Reputation: 138
I'm trying to scrape a website, here's the HTML code
<h2>Information</h2>
<div>
<span class="dark_text">Type:</span>
<a href="https://myanimelist.net/topanime.php?type=tv">TV</a>
</div>
<div class="spaceit">
<span class="dark_text">Episodes:</span>
12
</div>
<div class="spaceit">
<span class="dark_text">Duration:</span>
25 min. per ep.
</div>
and I'm trying to get Episodes:
& 12
and Duration:
& 25 min. per ep.
and a lot more like this in the full html code.
I wanted these values as string
my python code is
page_soup = soup(page_html, "html.parser")
spaceit = page_soup.findAll("div",{"class": "spaceit"})

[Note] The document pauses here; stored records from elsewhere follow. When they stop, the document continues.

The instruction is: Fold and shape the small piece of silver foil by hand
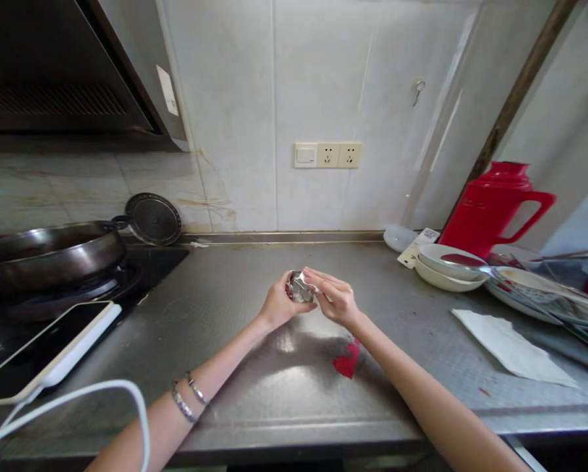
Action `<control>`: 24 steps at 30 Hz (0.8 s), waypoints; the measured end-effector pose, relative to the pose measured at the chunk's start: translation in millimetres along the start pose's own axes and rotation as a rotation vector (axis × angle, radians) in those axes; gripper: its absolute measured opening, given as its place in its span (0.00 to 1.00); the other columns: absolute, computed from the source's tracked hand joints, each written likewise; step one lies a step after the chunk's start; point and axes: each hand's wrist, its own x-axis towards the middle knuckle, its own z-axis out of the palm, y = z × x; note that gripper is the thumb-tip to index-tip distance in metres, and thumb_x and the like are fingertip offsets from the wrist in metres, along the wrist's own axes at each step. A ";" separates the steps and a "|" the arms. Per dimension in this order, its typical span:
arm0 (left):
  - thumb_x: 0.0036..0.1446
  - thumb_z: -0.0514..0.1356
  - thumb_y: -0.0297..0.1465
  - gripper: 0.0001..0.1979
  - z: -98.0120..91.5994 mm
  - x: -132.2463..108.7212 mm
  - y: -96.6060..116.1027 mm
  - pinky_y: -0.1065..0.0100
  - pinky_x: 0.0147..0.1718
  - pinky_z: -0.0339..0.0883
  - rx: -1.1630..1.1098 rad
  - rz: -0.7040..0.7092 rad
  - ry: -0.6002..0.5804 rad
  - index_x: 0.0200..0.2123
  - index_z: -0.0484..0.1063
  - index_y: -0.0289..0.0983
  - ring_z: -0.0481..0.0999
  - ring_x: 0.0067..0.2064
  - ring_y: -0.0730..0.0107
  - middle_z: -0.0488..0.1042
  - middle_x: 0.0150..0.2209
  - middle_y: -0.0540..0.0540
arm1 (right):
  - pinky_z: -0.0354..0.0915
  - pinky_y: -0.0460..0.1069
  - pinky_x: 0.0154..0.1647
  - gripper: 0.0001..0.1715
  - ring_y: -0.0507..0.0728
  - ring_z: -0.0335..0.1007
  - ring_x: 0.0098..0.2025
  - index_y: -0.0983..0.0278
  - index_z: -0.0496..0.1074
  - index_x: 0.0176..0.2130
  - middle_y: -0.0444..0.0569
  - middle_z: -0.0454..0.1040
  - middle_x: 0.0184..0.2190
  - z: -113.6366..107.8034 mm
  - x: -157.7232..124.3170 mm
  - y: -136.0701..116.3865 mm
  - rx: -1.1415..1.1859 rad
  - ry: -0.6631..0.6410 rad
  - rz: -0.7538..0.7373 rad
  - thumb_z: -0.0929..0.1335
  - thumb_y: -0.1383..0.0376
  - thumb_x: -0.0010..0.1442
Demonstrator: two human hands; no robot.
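Note:
Above the middle of the metal counter (215, 341), my left hand (275, 305) is wrapped around a small round container (301, 289). Its top looks shiny and silvery, with dark red along its side; its exact kind is unclear. My right hand (337, 300) comes in from the right with fingers pressed together at the container's rim. Under those fingertips shows a small white piece (307, 280), thin like paper or foil. Below my hands, a torn red scrap (347, 359) lies flat on the counter.
A steel pan (52, 259) sits on the stove at left, near a phone (42, 354) with a white cable (121, 383). Rightward are a red thermos jug (488, 210), stacked bowls (448, 278), plates with utensils (539, 295) and a white paper sheet (512, 347).

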 end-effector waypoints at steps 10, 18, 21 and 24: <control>0.38 0.71 0.33 0.27 -4.1 4.1 -2.8 0.67 0.40 0.69 -0.043 0.031 0.019 0.42 0.66 0.35 0.75 0.40 0.66 0.76 0.40 0.45 | 0.66 0.58 0.58 0.18 0.59 0.68 0.56 0.59 0.73 0.48 0.50 0.75 0.49 4.0 6.4 -15.7 0.119 -0.023 0.078 0.60 0.69 0.64; 0.35 0.72 0.34 0.33 -2.9 1.2 2.5 0.69 0.37 0.68 -0.055 -0.031 -0.015 0.46 0.66 0.35 0.75 0.38 0.67 0.75 0.40 0.45 | 0.73 0.51 0.37 0.19 0.58 0.77 0.36 0.63 0.78 0.38 0.50 0.80 0.36 4.3 16.5 -4.0 0.462 0.284 0.772 0.66 0.52 0.60; 0.34 0.73 0.34 0.34 -2.8 0.1 1.1 0.69 0.38 0.68 -0.042 -0.055 -0.021 0.46 0.66 0.34 0.75 0.39 0.66 0.75 0.41 0.44 | 0.70 0.47 0.27 0.23 0.54 0.74 0.30 0.64 0.74 0.45 0.49 0.79 0.35 1.9 16.1 8.4 0.498 0.347 0.872 0.66 0.51 0.59; 0.33 0.73 0.35 0.34 -2.2 -0.9 0.5 0.69 0.36 0.68 -0.033 -0.076 -0.032 0.45 0.65 0.34 0.75 0.37 0.67 0.75 0.40 0.44 | 0.67 0.45 0.23 0.25 0.53 0.72 0.27 0.62 0.69 0.52 0.49 0.79 0.34 1.5 14.7 15.0 0.518 0.339 0.880 0.65 0.53 0.59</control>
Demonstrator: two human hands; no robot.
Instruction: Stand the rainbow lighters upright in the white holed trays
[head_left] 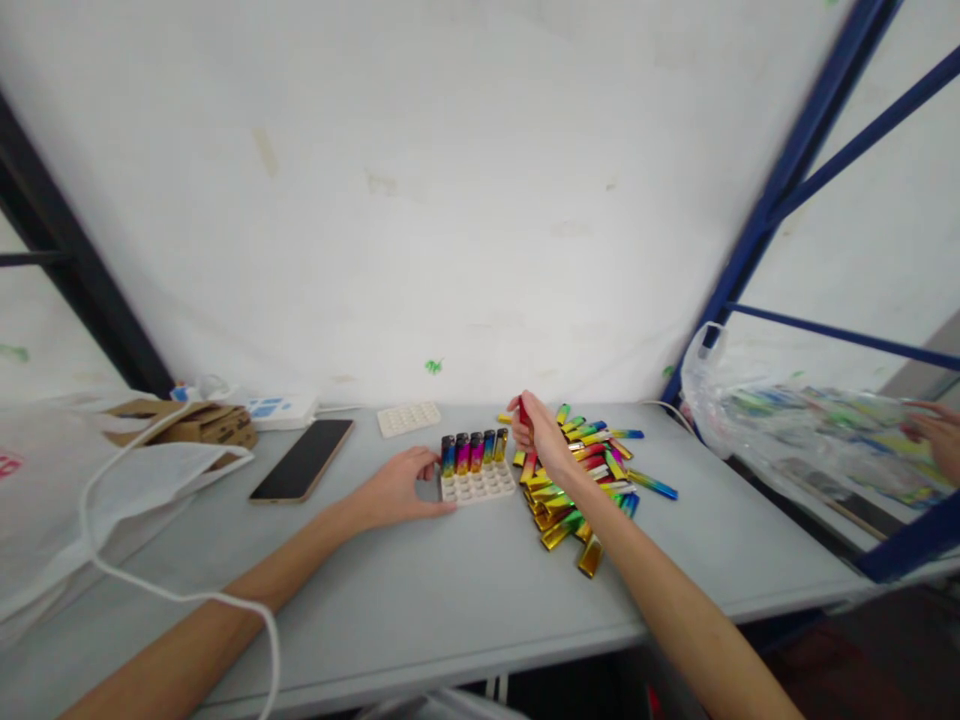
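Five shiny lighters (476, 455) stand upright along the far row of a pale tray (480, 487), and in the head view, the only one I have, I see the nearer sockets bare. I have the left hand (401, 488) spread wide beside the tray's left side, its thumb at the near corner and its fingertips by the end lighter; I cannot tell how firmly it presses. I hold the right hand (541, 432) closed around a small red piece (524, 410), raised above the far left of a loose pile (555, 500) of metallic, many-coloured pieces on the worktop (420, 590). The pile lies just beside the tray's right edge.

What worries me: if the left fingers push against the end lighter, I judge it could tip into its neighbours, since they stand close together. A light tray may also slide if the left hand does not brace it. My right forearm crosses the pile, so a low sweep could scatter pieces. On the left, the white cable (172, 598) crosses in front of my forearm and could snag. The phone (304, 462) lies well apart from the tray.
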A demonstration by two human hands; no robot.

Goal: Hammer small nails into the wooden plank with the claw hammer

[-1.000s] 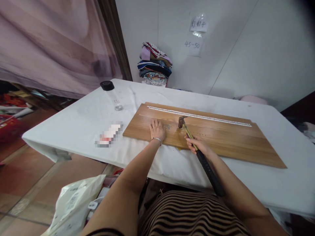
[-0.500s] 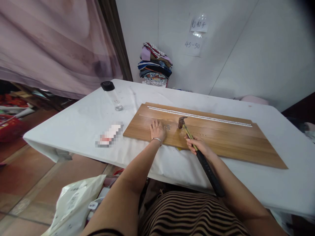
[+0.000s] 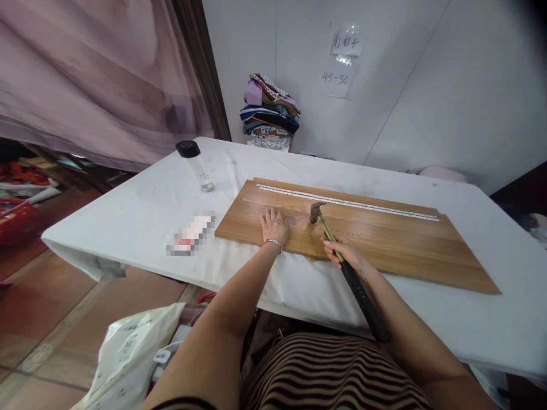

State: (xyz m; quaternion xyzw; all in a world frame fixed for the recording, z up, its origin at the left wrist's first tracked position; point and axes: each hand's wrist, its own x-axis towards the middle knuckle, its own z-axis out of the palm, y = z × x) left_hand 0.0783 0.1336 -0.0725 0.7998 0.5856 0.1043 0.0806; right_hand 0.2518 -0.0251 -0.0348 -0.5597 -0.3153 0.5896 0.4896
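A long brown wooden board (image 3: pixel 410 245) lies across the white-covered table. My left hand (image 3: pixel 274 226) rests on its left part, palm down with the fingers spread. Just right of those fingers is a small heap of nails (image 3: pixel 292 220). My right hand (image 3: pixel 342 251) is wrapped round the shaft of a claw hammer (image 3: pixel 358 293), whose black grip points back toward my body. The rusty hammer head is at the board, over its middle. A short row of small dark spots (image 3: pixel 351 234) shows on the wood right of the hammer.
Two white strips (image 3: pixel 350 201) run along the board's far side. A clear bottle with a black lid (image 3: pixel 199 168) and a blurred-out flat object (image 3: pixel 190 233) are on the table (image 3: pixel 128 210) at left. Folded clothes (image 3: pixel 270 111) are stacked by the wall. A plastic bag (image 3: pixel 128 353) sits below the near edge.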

I'm unable to figure out how to find the values of span
and div
Upvotes: 0
Views: 1281
Reputation: 12499
Use select then run for loop
Example
from bs4 import BeautifulSoup
html = '<h2>Information</h2>' \
'<div>' \
'<span class="dark_text">Type:</span>' \
'<a href="https://myanimelist.net/topanime.php?type=tv">TV</a>' \
'</div>' \
'<div class="spaceit">' \
'<span class="dark_text">Episodes:</span>12</div>' \
'<div class="spaceit">' \
'<span class="dark_text">Duration:</span>25 min. per ep.</div> '
page_soup = BeautifulSoup(html, features="lxml")
elements = page_soup.select('div.spaceit')
for element in elements:
print(element.get_text())
Upvotes: 2